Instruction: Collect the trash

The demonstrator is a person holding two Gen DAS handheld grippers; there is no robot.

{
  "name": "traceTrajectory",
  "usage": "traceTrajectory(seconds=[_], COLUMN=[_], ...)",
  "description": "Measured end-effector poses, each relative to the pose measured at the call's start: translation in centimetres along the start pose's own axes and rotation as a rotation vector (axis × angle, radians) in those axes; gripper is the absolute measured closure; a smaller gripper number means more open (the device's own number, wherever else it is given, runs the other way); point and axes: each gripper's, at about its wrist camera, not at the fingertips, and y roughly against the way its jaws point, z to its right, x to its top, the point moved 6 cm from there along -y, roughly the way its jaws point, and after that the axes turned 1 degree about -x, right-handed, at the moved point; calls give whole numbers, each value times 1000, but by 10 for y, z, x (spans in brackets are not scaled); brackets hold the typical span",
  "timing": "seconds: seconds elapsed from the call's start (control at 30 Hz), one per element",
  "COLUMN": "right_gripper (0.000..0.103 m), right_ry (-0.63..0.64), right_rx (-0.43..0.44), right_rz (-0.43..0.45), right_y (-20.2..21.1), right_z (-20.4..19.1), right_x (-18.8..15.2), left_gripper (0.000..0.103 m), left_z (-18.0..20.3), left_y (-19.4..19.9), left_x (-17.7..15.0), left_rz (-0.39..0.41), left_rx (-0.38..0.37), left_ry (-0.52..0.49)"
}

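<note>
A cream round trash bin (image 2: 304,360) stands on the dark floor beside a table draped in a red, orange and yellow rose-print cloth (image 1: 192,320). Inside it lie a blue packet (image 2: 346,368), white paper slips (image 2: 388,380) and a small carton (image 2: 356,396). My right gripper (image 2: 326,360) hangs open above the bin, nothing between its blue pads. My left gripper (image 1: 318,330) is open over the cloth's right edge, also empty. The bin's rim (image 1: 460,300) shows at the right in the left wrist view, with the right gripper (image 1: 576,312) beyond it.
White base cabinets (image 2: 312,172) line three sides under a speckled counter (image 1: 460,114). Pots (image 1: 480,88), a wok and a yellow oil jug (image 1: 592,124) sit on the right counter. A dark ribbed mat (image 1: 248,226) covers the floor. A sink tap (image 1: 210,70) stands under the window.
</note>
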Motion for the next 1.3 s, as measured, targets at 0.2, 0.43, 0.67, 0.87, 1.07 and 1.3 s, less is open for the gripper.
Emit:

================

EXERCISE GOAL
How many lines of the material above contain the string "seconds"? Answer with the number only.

TASK ANSWER
2